To do: From the entries below, gather each line containing the word "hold".

Records contained in a dataset
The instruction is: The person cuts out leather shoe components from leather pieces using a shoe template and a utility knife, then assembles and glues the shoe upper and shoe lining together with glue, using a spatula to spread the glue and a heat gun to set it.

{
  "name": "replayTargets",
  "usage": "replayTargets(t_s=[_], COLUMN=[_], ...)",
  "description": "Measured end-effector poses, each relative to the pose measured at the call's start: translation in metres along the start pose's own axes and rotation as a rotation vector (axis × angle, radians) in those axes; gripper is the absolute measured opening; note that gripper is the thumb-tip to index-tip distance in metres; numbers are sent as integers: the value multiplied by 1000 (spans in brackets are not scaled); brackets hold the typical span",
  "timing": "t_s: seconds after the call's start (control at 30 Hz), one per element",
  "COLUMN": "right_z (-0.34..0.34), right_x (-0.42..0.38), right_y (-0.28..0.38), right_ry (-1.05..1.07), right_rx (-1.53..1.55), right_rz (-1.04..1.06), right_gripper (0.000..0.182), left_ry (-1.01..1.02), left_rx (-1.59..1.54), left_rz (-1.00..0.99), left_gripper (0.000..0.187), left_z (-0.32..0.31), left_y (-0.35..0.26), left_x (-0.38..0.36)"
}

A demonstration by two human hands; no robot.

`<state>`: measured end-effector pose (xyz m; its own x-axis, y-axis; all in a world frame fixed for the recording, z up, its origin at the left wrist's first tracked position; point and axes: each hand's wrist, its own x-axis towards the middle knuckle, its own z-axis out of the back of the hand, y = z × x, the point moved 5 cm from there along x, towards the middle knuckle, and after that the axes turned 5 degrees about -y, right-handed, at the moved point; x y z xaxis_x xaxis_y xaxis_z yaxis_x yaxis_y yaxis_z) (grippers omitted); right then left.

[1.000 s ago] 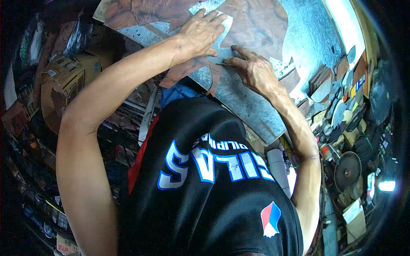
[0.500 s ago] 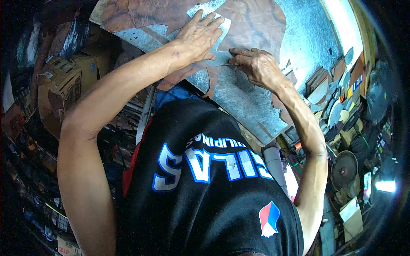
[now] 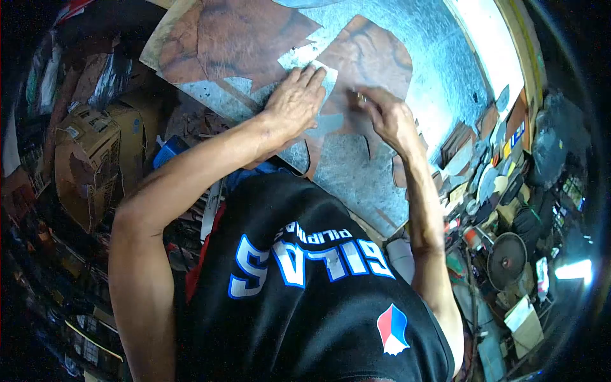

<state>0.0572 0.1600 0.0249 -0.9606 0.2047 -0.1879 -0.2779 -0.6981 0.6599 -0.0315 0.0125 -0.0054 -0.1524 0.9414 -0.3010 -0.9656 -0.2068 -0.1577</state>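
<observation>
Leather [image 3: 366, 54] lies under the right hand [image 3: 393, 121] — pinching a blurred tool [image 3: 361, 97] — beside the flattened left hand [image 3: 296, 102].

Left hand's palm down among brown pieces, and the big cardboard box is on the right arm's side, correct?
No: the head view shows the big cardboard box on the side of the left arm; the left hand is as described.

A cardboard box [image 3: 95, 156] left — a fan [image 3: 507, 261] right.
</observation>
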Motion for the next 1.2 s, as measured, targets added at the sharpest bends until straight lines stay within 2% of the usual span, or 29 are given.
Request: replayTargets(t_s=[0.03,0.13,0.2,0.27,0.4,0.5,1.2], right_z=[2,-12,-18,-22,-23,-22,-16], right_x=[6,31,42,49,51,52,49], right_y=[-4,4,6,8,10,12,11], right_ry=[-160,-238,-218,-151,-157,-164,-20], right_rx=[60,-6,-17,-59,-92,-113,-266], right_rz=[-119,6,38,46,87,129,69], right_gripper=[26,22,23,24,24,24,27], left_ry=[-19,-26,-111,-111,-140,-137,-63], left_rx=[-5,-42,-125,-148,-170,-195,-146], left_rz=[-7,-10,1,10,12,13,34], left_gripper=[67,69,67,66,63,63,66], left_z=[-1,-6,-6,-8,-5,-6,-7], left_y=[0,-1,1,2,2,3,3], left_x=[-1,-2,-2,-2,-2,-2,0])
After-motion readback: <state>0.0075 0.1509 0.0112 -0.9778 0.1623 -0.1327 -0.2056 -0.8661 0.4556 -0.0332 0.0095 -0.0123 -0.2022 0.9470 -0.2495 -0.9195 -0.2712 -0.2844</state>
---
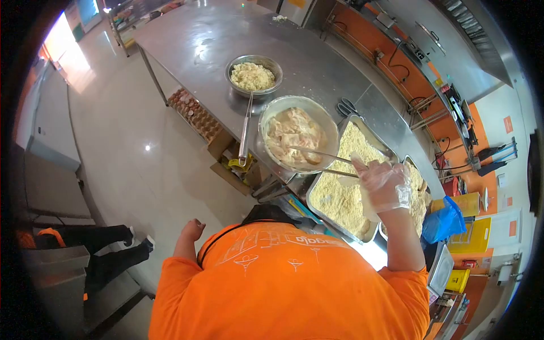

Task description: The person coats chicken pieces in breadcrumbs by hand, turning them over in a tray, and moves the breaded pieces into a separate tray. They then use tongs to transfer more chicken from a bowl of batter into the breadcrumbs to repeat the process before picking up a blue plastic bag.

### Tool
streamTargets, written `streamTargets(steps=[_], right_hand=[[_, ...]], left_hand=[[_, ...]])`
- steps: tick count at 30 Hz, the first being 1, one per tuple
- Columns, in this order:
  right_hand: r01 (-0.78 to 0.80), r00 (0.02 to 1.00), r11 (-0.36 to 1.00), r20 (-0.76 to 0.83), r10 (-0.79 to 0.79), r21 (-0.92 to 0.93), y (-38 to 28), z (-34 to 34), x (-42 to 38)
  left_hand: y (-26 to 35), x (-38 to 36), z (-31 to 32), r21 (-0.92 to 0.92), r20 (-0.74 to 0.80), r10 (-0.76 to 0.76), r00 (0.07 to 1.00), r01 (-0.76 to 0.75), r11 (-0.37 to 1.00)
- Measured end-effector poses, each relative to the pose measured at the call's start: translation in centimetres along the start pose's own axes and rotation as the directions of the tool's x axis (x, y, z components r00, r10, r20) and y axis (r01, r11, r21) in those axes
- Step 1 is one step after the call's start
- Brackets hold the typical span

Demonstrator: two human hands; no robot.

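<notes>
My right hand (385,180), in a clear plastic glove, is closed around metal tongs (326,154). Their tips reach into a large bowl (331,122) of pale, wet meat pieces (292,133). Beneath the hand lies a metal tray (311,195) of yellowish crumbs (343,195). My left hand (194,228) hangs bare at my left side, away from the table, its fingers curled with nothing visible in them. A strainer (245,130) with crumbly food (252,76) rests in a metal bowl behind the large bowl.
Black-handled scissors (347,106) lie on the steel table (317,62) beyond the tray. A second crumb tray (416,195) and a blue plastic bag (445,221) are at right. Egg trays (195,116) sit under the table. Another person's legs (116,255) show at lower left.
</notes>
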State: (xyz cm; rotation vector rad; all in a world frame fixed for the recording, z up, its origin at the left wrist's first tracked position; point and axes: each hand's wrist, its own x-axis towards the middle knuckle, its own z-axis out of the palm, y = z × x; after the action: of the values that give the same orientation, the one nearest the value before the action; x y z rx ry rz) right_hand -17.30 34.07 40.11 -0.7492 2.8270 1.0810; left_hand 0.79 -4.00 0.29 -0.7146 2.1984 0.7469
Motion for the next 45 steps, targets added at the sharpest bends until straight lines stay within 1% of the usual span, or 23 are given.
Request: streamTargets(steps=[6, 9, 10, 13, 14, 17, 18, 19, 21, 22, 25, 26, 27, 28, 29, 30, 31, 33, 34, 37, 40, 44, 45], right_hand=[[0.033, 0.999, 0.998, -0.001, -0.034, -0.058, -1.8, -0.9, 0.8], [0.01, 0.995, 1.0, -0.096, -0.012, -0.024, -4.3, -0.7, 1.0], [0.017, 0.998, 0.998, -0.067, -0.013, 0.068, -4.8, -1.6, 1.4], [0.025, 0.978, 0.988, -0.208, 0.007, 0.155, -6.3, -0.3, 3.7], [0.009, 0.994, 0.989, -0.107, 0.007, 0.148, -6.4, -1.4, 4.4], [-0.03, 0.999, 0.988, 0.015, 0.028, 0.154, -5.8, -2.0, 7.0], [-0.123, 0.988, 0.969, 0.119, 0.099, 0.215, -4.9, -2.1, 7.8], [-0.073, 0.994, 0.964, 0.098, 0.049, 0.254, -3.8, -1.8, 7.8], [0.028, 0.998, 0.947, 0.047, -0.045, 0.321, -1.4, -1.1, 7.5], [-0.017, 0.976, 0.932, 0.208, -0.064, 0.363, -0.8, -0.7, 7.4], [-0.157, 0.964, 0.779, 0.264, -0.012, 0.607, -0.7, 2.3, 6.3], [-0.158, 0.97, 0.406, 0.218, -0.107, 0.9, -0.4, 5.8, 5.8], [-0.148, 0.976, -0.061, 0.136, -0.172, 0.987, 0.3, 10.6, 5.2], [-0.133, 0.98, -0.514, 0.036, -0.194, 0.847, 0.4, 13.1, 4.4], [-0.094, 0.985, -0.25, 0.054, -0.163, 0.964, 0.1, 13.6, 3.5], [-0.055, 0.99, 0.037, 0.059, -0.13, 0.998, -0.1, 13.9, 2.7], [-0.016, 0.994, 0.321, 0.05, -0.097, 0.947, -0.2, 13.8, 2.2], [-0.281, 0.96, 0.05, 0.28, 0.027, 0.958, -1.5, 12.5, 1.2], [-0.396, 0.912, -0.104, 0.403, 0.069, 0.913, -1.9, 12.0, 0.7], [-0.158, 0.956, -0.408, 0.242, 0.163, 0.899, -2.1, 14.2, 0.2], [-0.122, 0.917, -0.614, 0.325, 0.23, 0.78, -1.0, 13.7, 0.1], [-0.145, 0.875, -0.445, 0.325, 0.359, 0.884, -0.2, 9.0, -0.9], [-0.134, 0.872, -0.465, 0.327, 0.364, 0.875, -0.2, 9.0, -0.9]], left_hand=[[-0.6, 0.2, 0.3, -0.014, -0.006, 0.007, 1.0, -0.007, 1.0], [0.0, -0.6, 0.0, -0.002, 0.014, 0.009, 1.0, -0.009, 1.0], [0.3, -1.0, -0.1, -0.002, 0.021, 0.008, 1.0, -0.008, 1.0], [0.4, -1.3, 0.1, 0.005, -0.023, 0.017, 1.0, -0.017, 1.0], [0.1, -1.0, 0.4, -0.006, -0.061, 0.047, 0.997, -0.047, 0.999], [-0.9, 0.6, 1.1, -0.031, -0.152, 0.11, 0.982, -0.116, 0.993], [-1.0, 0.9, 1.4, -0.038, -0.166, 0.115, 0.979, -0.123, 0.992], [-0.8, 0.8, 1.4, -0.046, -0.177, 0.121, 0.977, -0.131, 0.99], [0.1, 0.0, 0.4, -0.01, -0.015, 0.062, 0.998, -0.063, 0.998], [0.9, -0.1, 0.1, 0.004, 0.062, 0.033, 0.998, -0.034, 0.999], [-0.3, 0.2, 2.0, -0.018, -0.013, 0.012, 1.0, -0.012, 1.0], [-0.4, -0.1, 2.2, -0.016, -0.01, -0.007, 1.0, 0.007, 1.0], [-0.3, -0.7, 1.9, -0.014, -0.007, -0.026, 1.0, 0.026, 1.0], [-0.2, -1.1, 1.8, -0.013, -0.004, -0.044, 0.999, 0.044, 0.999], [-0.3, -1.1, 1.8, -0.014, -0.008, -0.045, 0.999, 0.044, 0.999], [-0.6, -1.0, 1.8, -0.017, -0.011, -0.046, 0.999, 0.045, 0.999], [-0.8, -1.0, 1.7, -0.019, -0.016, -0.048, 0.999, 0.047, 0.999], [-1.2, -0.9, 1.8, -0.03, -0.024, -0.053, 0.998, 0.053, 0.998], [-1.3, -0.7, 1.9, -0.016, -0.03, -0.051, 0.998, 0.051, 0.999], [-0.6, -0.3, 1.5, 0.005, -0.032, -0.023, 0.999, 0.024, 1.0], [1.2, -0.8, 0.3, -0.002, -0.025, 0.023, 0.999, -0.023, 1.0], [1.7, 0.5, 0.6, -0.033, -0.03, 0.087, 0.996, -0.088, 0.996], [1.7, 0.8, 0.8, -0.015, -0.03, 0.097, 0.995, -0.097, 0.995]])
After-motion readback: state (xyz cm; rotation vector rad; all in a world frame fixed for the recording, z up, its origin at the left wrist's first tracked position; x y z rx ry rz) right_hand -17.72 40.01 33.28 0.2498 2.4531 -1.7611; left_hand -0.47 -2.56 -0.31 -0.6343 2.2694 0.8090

Completed exercise:
  "description": "Measured end-effector poses, each relative to the pose measured at the call's start: translation in metres along the start pose's own axes and rotation as a rotation vector (axis × angle, radians) in those axes; gripper is the absolute measured opening; note that gripper is the thumb-tip to index-tip distance in metres; numbers are sent as integers: the value multiplied by 1000 (spans in brackets are not scaled); brackets hold the typical span",
- Brackets hold the typical span

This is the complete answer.